Task goal: Starting from the first line below, copy the whole listing exactly.
================
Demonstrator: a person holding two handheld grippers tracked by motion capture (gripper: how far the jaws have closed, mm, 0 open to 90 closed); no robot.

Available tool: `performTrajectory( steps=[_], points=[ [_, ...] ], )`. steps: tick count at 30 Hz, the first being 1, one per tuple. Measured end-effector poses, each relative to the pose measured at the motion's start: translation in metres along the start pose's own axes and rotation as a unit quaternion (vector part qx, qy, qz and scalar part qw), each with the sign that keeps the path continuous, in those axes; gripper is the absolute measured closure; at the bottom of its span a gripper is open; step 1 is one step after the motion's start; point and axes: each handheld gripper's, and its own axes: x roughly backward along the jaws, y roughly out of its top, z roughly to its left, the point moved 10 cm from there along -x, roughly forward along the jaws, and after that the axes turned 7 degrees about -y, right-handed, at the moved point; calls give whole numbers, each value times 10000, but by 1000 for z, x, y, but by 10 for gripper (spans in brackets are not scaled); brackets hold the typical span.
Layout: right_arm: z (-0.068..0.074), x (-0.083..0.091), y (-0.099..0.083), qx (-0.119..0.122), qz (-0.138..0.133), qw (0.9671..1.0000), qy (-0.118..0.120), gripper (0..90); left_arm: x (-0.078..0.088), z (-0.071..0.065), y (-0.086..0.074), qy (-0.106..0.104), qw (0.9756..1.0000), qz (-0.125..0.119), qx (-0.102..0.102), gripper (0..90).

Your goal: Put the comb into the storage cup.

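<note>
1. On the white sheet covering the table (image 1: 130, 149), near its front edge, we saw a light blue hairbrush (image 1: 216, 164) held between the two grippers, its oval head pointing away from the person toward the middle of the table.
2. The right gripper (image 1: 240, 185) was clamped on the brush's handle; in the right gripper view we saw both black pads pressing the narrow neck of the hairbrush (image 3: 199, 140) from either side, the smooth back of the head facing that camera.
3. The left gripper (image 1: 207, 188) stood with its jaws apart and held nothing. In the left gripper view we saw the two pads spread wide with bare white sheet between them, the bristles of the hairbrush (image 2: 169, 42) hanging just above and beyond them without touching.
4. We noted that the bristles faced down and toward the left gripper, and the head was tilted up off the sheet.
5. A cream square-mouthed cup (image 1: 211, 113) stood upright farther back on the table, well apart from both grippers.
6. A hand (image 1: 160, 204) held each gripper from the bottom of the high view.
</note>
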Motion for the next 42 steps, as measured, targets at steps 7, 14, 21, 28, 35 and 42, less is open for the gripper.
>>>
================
Reply:
Demonstrator: a person holding two handheld grippers tracked by motion capture (gripper: how far the jaws have closed, mm, 0 open to 90 closed); no robot.

Available tool: `performTrajectory( steps=[_], points=[ [_, ...] ], )`. steps: tick count at 30 Hz, the first being 1, one per tuple. Measured end-effector poses, each relative to the pose measured at the motion's start: translation in metres along the start pose's own axes and rotation as a unit quaternion (vector part qx, qy, qz and scalar part qw), each with the sign that keeps the path continuous, in those axes; gripper is the absolute measured closure; at the bottom of its span a gripper is open; step 1 is one step after the motion's start; point and axes: each handheld gripper's, and its own axes: x roughly backward along the jaws, y roughly out of its top, z roughly to its left, the point moved 10 cm from there along -x, roughly forward along the jaws, and after that the axes turned 7 degrees about -y, right-handed, at the moved point; calls give whole numbers, each value times 10000, but by 1000 for z, x, y, but by 10 for gripper (spans in brackets are not scaled); brackets hold the typical span.
Layout: right_arm: z (-0.068..0.074), x (-0.083..0.091), y (-0.099..0.083), qx (-0.119..0.122), qz (-0.138..0.133), qw (0.9671..1.0000), qy (-0.118..0.120), gripper (0..90); left_arm: x (-0.078..0.088), z (-0.071..0.065), y (-0.086..0.074), qy (-0.106..0.104), qw (0.9756..1.0000), qz (-0.125..0.119), qx (-0.102..0.102), gripper (0..90).

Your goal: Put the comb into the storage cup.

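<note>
1. On the white sheet covering the table (image 1: 130, 149), near its front edge, we saw a light blue hairbrush (image 1: 216, 164) held between the two grippers, its oval head pointing away from the person toward the middle of the table.
2. The right gripper (image 1: 240, 185) was clamped on the brush's handle; in the right gripper view we saw both black pads pressing the narrow neck of the hairbrush (image 3: 199, 140) from either side, the smooth back of the head facing that camera.
3. The left gripper (image 1: 207, 188) stood with its jaws apart and held nothing. In the left gripper view we saw the two pads spread wide with bare white sheet between them, the bristles of the hairbrush (image 2: 169, 42) hanging just above and beyond them without touching.
4. We noted that the bristles faced down and toward the left gripper, and the head was tilted up off the sheet.
5. A cream square-mouthed cup (image 1: 211, 113) stood upright farther back on the table, well apart from both grippers.
6. A hand (image 1: 160, 204) held each gripper from the bottom of the high view.
</note>
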Motion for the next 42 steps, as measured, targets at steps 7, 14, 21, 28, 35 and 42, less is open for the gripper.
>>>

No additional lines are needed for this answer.